C'est la première fois, depuis samedi 4 novembre, et l'annonce de sa démission depuis Riyad, que M. Hariri s'exprime.

 

Cette entrevue intervient dans un contexte de crise au Liban, suite à la démission, annoncée samedi 4 novembre depuis Riyad par Saad Hariri, de sa démission. Un contexte marqué, également, par des interrogations quant à la liberté de mouvement et de parole du Premier ministre.

Depuis cette annonce, M. Hariri n'est pas rentré au Liban pour présenter officiellement sa démission. Et ce malgré les appels unanimes de la classe politique libanaise, y compris de la part du Courant du Futur, le parti de M. Hariri, à ce qu'il rentre au Liban.

Ces derniers jours, plusieurs hauts responsables libanais ont affirmé que le Premier ministre est retenu contre son gré dans la capitale saoudienne. Le président libanais Michel Aoun a réitéré dimanche son inquiétude quant aux "conditions mystérieuses" entourant la situation du Premier ministre à Riyad. "La liberté de mouvement de M. Hariri est limitée et plusieurs conditions lui ont été imposées", a affirmé M. Aoun, quelques heures avant la diffusion de l'entrevue. "La communication avec lui est également limitée, même pour les membres de sa famille", a-t-il ajouté, réaffirmant que "les propos de Hariri doivent être évalués avec précaution car ils ne reflètent pas nécessairement la réalité".

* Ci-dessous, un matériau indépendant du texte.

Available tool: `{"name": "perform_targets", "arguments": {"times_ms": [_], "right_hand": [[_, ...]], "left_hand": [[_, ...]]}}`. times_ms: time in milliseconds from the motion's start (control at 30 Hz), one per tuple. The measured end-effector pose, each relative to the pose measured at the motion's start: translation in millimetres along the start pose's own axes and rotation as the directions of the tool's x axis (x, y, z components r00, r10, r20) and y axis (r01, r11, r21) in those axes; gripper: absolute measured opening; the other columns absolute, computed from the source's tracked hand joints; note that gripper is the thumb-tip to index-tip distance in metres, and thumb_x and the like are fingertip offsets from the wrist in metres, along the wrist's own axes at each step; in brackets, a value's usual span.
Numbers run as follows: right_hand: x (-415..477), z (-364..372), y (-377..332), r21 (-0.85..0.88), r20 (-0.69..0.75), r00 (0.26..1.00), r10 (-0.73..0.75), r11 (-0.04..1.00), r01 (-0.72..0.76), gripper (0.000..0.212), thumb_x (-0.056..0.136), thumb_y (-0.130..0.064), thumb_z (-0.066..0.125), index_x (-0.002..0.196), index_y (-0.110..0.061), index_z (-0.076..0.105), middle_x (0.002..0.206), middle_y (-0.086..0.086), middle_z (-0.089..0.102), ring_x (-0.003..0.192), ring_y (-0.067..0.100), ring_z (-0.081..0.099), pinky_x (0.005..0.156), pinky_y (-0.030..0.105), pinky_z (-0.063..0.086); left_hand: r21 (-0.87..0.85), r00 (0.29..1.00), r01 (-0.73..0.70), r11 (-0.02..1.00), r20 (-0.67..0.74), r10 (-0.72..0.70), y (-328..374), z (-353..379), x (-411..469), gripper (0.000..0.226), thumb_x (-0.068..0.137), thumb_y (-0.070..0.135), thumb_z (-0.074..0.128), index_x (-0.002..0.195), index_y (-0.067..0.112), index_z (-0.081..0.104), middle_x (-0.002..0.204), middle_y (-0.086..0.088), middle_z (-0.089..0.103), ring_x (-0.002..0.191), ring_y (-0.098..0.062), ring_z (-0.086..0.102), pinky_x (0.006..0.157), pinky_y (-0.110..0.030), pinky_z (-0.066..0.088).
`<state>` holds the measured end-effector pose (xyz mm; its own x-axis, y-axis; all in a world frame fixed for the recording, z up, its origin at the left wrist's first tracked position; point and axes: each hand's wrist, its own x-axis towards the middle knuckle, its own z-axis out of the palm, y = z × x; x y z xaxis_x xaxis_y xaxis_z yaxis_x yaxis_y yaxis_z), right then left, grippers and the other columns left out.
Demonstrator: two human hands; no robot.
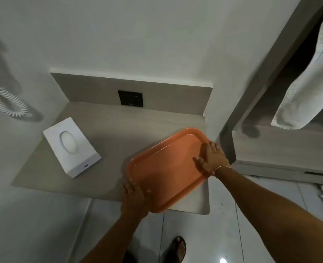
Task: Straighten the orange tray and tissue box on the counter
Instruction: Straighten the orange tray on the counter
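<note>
orange tray [164, 168] askew, fingers [207, 149] on (both ends)

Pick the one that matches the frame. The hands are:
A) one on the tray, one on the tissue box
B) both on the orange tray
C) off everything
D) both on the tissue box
B: the left hand grips the near corner of the orange tray and the right hand lies flat on its right end; the tissue box sits untouched to the left.
</note>
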<state>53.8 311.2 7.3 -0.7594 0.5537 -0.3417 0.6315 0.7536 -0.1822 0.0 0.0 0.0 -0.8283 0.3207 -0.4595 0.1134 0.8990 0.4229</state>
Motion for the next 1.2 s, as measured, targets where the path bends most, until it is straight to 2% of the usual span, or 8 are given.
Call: {"name": "perform_targets", "arguments": {"times_ms": [200, 400, 500, 633, 700, 800, 1033, 1200], "right_hand": [[4.2, -2.4, 10.9, 0.016, 0.028, 0.999, 0.033, 0.999, -0.033, 0.086, 0.092, -0.057, 0.041, 0.151, -0.007, 0.005, 0.162, 0.018, 0.007, 0.149, 0.037, 0.006, 0.121, 0.051, 0.013], [8.1, -3.7, 12.5, 0.16, 0.041, 0.998, 0.044, 0.986, -0.05, 0.08, 0.09, -0.052, 0.05, 0.148, -0.009, 0.017, 0.158, 0.017, 0.024, 0.143, 0.04, 0.024, 0.116, 0.056, 0.028], [10.8, -6.1, 16.9, 0.244, -0.006, 0.996, 0.085, 0.966, -0.081, 0.071, 0.085, -0.046, 0.058, 0.14, -0.011, 0.029, 0.144, 0.017, 0.042, 0.131, 0.04, 0.04, 0.109, 0.057, 0.036], [15.9, -6.7, 17.4, 0.398, 0.05, 0.99, 0.132, 0.907, -0.14, 0.057, 0.08, -0.04, 0.066, 0.126, -0.021, 0.039, 0.119, 0.01, 0.057, 0.107, 0.036, 0.058, 0.093, 0.053, 0.05], [18.5, -6.3, 16.2, 0.459, 0.038, 0.987, 0.157, 0.874, -0.157, 0.039, 0.079, -0.039, 0.066, 0.11, -0.025, 0.046, 0.101, 0.004, 0.062, 0.093, 0.032, 0.062, 0.083, 0.047, 0.052], [20.4, -5.8, 12.6, 0.52, 0.03, 0.974, 0.224, 0.828, -0.207, 0.017, 0.083, -0.031, 0.059, 0.096, -0.025, 0.05, 0.086, 0.004, 0.063, 0.084, 0.033, 0.064, 0.081, 0.048, 0.053], [7.2, -1.8, -32.1, 0.658, 0.049, 0.924, 0.379, 0.684, -0.315, 0.026, 0.082, -0.028, 0.06, 0.108, -0.027, 0.058, 0.101, 0.009, 0.067, 0.095, 0.036, 0.062, 0.088, 0.051, 0.05], [19.5, -12.6, -88.3, 0.731, 0.016, 0.895, 0.446, 0.605, -0.315, 0.016, 0.082, -0.023, 0.057, 0.092, -0.035, 0.051, 0.097, 0.007, 0.064, 0.092, 0.034, 0.061, 0.086, 0.056, 0.054]], "left_hand": [[-0.144, 0.993, 0.118, 0.983, 0.029, -0.115, 18.1, 11.8, -8.7, 0.083, 0.094, 0.044, 0.039, 0.146, -0.001, -0.008, 0.158, -0.025, 0.0, 0.146, -0.039, 0.008, 0.117, -0.055, 0.02], [-0.332, 0.989, 0.133, 0.934, -0.012, -0.145, 36.6, 11.7, -11.2, 0.081, 0.095, 0.034, 0.042, 0.145, -0.002, -0.011, 0.158, -0.026, 0.003, 0.143, -0.042, 0.017, 0.116, -0.055, 0.024], [-0.379, 0.986, 0.147, 0.914, -0.017, -0.166, 39.2, 15.6, -12.1, 0.08, 0.095, 0.034, 0.042, 0.146, -0.001, -0.01, 0.158, -0.025, 0.005, 0.142, -0.041, 0.02, 0.116, -0.054, 0.025], [-0.443, 0.984, 0.157, 0.883, -0.002, -0.176, 43.4, 13.5, -6.7, 0.083, 0.093, 0.033, 0.047, 0.147, 0.001, -0.008, 0.157, -0.025, 0.013, 0.139, -0.042, 0.028, 0.114, -0.052, 0.028], [-0.468, 0.98, 0.175, 0.866, 0.0, -0.198, 41.8, 8.8, 1.2, 0.083, 0.091, 0.031, 0.051, 0.147, -0.001, 0.0, 0.156, -0.026, 0.018, 0.137, -0.043, 0.03, 0.114, -0.051, 0.028], [-0.499, 0.978, 0.171, 0.849, -0.018, -0.208, 36.7, -7.9, 19.1, 0.071, 0.088, 0.028, 0.055, 0.144, 0.001, 0.022, 0.15, -0.023, 0.032, 0.129, -0.042, 0.041, 0.11, -0.049, 0.035], [-0.442, 0.99, 0.05, 0.896, -0.098, -0.104, 17.5, -89.7, 98.0, 0.066, 0.087, 0.024, 0.057, 0.143, 0.004, 0.028, 0.146, -0.022, 0.04, 0.129, -0.039, 0.043, 0.109, -0.047, 0.035], [-0.355, 0.994, -0.035, 0.934, -0.11, -0.004, 7.1, -147.1, 165.9, 0.063, 0.087, 0.03, 0.059, 0.141, 0.011, 0.033, 0.137, -0.02, 0.051, 0.121, -0.04, 0.051, 0.102, -0.047, 0.039]]}}
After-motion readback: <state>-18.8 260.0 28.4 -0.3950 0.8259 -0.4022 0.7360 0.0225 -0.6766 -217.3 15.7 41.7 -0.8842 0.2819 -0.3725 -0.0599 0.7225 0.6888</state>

Un responsable libanais a d'ailleurs indiqué à Reuters, que Michel Aoun a déclaré à des ambassadeurs étrangers en poste à Beyrouth que Saad Harriri "a été enlevé". Deux hauts responsables du gouvernement libanais, un haut responsable proche de M. Hariri et une quatrième source interrogées par Reuters ont également déclaré que M. Hariri est retenu contre son gré en Arabie saoudite.